Staying Sharp about Using Sharps Safely

June 23, 2023
Healthcare industry looks to maintain decline in sharps-related injuries with continued awareness.

At the height of their occurrences, sharps-related injuries were a daily event, with needlestick events increased by the frenzied situations in which sharps were being used. The result of many of these common, yet accidental, injuries was an increase in disease and infection transmission for unfortunate staff members. However, with heightened awareness and improved sharps usage protocols—along with enhancements in sharps devices and designs—needlestick injuries have been declining for years. Today, industry professionals are looking to continue the decline in sharps-related injuries by way of implementation and maintenance of best practices for use.

Safety policies and sharps practices 

According to Cara Simaga, senior director of Regulatory Affairs at Stericycle, needlestick injuries have been declining for over 30 years. “According to incident data from the International Safety Center Exposure Information Network, needlestick injuries have declined since the 1990s. While some of this is attributed to advances in safety for disposal syringes and winged steel needles, we can’t underestimate the role of key safety policies and practices within the care environment to help clinicians and caregivers safely dispose of sharps. The Occupational Safety and Health Administration (OSHA) recommends safe disposal as a core safety practice.” 

She added, “It is worth noting though that while needlestick injuries have declined, injuries from sutures and scalpel blades—especially among physicians—remain high.

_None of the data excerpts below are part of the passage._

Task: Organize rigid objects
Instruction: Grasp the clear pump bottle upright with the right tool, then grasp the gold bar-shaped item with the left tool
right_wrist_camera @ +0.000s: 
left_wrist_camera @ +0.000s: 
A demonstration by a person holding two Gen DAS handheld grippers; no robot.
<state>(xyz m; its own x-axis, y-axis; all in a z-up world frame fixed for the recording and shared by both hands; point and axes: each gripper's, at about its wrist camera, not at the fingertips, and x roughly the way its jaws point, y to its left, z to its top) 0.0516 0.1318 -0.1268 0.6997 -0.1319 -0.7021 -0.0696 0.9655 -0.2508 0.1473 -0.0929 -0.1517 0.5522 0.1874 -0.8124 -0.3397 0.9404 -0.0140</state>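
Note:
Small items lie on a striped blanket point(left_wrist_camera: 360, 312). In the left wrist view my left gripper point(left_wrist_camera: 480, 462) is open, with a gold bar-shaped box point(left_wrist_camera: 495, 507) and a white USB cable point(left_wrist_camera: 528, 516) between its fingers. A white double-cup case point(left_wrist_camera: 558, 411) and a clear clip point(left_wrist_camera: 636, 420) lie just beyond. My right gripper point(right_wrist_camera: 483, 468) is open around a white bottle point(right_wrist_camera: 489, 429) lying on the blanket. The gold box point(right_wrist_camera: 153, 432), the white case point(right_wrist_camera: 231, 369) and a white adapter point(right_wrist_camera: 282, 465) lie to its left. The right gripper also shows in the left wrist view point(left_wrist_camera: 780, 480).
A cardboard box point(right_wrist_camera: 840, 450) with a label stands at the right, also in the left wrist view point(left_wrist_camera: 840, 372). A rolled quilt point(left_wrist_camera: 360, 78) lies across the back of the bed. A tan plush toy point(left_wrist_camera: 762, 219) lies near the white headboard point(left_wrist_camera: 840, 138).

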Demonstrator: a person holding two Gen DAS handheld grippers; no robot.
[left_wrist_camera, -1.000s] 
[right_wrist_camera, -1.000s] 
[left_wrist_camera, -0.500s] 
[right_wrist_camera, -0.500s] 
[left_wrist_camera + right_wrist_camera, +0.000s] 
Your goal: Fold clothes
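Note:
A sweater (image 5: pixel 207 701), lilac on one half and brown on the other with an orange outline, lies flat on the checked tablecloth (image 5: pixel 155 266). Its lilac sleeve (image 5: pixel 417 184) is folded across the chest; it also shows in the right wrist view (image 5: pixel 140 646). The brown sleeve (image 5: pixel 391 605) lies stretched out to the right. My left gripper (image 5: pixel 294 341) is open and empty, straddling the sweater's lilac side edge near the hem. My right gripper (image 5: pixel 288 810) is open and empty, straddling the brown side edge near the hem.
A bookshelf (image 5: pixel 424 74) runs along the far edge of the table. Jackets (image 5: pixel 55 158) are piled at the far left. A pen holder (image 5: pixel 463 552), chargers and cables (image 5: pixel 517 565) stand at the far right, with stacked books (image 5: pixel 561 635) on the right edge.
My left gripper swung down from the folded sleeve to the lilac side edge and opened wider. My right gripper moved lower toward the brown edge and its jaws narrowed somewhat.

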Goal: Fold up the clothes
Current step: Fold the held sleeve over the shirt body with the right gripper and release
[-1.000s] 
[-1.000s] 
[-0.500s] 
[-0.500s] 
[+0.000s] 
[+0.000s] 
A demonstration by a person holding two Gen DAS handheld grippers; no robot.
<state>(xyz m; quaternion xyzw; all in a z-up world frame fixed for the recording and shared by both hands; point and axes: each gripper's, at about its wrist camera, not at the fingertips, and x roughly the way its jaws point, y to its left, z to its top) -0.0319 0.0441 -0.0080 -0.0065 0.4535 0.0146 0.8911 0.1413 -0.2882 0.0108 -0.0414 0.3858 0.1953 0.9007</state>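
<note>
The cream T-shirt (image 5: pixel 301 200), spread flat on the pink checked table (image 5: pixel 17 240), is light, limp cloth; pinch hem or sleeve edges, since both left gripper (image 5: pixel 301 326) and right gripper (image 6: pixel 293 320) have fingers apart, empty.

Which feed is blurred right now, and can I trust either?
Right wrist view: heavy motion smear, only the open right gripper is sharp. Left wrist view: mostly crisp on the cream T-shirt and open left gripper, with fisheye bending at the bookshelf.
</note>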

To that end, it is important that healthcare organizations continue training staff on proper usage and disposal of all sharps to ensure a compliant and safe environment for healthcare workers.” 

In agreement with Simaga is Marie Moss, RN, MPH, CIC, an infection preventionist who is a member of the Communications Committee at the Association for Professionals in Infection Control and Epidemiology (APIC). 

“In my opinion, sharps-related injuries have declined. This, I believe, is related to improvements in device design, i.e., needle-less IV tubing, self-sheathing or retracting needles and guidewires, and increased use of blunt-fill needles.” 

Also touting the effectiveness of implemented standards for sharps use is Certified Surgical Technologist (CST) and Clinical Consultant at IQVIA/Ansell, Katie Karus. She pointed out, “I think sharps-related injuries have declined in recent years. I have been in surgery for over 20 years, and I have not only seen changes in standards for double gloving, which can help reduce sharps injuries, but also for creating neutral zones while handing sharps. I think the addition of standards by the Association of periOperative Registered Nurses (AORN) and facility-specific changes including education on their policies for their staff, as well as the introduction of new products, has been instrumental in the decline of sharps-related injuries.”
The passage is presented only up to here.